### Work request:
Read through the listing below and copy each line in which the word "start" occurs.

### Task input:
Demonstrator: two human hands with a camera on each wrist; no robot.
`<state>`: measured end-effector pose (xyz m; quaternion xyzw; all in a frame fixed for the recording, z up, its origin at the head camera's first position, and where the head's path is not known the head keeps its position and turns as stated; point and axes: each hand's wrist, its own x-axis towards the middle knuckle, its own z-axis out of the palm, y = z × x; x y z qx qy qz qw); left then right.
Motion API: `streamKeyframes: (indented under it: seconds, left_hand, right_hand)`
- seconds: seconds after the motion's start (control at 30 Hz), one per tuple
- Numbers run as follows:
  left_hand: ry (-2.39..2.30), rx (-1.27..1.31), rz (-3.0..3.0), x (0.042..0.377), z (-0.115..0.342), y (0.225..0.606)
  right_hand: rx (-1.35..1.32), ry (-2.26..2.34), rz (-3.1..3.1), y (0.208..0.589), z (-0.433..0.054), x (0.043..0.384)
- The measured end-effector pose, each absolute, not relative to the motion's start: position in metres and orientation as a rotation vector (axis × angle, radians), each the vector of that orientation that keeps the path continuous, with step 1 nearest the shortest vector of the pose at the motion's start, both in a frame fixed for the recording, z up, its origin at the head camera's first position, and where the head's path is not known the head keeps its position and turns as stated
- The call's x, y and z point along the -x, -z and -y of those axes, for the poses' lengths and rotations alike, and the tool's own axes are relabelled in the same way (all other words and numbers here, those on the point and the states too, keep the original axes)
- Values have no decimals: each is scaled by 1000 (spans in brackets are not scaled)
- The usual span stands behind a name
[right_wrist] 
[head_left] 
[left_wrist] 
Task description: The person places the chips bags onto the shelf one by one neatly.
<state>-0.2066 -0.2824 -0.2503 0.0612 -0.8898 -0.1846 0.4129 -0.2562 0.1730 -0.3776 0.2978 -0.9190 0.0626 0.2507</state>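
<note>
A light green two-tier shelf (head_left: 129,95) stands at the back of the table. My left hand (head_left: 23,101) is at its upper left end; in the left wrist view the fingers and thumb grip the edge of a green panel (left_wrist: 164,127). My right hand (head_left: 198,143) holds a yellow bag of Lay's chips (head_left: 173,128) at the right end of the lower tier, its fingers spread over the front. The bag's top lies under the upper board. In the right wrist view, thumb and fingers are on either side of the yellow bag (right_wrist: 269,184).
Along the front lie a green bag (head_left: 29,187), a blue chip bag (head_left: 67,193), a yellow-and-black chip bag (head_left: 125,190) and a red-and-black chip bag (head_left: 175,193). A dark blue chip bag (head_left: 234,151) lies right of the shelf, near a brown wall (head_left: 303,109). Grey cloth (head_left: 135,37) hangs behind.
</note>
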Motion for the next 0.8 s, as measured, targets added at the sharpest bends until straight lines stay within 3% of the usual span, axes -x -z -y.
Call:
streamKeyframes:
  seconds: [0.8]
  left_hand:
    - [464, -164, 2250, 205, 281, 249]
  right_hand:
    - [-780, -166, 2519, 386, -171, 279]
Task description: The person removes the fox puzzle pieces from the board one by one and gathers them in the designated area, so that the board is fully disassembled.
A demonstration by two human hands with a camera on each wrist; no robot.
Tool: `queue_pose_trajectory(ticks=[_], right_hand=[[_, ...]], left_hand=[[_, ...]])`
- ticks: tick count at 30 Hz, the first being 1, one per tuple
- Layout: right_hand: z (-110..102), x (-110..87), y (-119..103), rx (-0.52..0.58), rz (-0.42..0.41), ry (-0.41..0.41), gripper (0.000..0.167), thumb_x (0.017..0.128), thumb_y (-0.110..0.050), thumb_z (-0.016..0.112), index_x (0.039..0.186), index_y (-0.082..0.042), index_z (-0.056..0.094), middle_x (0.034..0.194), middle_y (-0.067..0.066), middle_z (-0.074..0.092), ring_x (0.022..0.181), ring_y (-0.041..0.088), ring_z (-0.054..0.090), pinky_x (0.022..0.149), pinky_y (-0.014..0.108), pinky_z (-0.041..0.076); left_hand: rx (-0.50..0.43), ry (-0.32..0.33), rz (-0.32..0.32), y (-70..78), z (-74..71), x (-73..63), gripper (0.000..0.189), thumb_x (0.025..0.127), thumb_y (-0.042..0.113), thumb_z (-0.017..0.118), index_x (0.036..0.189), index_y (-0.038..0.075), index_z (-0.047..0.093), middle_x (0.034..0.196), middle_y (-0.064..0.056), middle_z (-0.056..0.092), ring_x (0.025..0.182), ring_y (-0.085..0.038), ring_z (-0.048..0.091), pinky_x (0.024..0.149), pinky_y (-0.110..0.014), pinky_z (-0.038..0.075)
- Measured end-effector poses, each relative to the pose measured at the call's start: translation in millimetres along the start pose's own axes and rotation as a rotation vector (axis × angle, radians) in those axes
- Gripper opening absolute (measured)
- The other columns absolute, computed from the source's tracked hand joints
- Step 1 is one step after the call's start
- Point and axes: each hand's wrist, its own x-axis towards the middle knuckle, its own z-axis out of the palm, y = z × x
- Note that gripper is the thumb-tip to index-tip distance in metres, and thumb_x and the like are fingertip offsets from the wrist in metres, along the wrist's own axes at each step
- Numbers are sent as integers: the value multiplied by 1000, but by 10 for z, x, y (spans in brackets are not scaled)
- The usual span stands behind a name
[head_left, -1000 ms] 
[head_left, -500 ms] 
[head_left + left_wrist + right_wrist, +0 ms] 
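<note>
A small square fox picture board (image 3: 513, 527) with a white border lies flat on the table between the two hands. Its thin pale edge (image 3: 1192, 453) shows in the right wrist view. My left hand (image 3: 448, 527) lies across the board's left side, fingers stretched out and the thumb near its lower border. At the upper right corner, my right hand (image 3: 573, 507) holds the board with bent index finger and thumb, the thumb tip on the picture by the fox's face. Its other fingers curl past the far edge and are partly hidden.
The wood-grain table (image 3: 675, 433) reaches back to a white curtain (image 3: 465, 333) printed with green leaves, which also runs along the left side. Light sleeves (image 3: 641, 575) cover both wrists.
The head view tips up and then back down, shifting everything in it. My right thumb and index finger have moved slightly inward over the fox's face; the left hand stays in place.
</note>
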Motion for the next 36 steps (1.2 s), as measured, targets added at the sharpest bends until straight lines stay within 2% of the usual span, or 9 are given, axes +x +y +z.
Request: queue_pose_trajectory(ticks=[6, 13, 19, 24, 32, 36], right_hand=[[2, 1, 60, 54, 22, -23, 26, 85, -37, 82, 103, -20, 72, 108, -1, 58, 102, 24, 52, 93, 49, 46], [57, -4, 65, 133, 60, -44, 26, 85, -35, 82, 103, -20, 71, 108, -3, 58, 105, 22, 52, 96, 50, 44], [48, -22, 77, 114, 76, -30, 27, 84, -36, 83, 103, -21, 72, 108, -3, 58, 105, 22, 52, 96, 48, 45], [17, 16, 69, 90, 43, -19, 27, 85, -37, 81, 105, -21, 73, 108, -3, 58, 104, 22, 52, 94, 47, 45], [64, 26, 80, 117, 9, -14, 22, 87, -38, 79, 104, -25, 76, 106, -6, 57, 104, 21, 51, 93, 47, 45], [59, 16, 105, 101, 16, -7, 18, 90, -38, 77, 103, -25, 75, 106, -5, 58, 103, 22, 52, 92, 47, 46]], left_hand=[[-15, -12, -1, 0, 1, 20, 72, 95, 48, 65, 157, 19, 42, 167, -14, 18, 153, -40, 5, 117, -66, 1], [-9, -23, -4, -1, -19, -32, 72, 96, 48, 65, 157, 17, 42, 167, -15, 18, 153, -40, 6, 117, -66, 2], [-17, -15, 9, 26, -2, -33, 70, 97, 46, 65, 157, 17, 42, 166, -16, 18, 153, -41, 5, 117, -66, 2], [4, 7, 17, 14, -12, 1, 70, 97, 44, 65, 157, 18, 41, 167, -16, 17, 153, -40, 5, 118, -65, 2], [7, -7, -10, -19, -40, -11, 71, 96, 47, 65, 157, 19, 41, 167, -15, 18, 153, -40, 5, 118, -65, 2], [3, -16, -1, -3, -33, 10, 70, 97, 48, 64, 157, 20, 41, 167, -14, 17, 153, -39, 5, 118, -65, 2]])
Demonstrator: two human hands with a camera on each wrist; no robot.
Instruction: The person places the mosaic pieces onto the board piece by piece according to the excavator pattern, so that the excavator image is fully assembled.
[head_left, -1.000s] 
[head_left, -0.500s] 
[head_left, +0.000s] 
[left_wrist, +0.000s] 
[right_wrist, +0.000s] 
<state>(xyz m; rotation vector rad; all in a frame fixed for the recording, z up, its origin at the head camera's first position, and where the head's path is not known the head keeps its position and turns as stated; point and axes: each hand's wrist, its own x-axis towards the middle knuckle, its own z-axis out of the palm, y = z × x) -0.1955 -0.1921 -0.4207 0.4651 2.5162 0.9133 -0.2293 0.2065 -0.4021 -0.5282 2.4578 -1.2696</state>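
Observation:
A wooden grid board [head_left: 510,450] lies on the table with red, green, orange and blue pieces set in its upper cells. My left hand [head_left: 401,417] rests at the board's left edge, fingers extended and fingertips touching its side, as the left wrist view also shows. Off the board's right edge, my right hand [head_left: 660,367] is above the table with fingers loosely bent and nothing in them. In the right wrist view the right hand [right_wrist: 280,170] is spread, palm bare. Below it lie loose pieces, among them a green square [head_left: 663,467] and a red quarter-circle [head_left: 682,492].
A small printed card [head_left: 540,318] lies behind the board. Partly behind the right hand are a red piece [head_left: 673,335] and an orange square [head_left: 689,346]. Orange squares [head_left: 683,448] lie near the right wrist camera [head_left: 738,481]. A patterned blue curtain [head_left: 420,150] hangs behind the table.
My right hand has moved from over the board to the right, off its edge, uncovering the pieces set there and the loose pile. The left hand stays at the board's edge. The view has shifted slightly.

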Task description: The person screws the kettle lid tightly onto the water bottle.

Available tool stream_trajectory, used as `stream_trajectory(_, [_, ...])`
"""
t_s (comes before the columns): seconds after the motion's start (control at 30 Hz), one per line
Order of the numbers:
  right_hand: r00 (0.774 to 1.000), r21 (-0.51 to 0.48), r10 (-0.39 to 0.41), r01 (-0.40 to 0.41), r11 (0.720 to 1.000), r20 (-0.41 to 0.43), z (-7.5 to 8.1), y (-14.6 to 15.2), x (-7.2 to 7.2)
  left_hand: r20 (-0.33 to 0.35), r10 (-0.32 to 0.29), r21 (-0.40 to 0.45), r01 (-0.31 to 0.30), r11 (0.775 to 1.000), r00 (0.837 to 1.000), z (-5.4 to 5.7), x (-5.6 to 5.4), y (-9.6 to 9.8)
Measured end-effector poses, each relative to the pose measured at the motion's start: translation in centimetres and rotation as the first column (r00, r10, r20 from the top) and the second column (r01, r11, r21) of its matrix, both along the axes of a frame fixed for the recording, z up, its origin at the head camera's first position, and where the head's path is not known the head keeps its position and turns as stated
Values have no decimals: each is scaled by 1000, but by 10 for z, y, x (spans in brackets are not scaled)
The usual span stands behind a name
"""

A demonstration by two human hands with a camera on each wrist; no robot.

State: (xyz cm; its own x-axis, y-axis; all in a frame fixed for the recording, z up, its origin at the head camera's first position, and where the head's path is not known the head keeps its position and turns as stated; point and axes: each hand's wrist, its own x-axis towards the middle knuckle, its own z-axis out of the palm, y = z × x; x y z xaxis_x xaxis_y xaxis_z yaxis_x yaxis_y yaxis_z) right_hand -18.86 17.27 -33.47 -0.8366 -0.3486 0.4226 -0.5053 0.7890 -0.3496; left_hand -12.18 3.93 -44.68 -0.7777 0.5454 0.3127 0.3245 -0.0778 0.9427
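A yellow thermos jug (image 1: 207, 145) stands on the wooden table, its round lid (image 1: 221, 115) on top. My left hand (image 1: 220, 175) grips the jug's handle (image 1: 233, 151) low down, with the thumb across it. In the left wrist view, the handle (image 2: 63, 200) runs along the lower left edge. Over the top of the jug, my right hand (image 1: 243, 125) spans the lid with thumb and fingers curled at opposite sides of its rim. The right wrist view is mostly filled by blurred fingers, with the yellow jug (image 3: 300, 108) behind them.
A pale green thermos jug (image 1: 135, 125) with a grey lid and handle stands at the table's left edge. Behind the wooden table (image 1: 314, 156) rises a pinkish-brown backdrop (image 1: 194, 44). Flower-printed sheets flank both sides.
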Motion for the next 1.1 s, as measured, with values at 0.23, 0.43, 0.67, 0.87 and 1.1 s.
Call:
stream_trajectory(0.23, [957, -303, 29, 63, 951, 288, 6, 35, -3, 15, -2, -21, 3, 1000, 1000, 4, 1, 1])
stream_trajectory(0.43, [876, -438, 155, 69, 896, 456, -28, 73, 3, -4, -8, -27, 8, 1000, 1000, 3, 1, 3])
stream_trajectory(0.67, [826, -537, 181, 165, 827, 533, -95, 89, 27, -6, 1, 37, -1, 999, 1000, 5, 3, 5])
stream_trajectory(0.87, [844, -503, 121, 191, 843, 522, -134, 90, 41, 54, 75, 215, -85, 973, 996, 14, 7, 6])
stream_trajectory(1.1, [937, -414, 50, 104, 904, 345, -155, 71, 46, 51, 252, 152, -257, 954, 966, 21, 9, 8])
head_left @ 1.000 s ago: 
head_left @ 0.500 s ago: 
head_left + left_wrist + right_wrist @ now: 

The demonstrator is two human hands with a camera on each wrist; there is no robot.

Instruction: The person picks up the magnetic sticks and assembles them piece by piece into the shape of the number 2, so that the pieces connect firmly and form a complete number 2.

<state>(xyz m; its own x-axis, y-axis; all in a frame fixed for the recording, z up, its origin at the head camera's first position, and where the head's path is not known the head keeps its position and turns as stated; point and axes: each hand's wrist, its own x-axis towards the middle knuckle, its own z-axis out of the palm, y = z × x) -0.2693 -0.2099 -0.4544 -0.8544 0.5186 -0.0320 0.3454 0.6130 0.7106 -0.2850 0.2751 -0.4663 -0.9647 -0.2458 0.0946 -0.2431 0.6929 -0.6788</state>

### Answer to this exercise:
- seconds: seconds after the motion's start (control at 30 Hz), one per tuple
- The measured end-effector pose, each absolute, not relative to the motion's start: position in metres and orientation as a rotation vector (axis × angle, radians), each the vector of that orientation that keeps the path continuous, with step 1 nearest the shortest vector of the pose at the motion's start, both in a frame fixed for the recording, z up, its origin at the head camera's first position, and where the head's path is not known the head keeps its position and turns as stated
- Measured end-effector poses, each relative to the pose measured at the call's start: translation in millimetres along the start pose's own axes and rotation as a rotation vector (axis × angle, radians) in those axes
- Step 1 is one step after the call's start
t_s (comes before the columns): seconds after the motion's start (control at 30 Hz), one per line
Measured end-effector poses, each relative to the pose measured at the motion's start: translation in centimetres and rotation as the first column (r00, r10, r20 from the top) and the second column (r01, r11, r21) of its matrix, both along the axes of a frame fixed for the recording, z up, its origin at the head camera's first position, and where the head's path is not known the head keeps its position and turns as stated

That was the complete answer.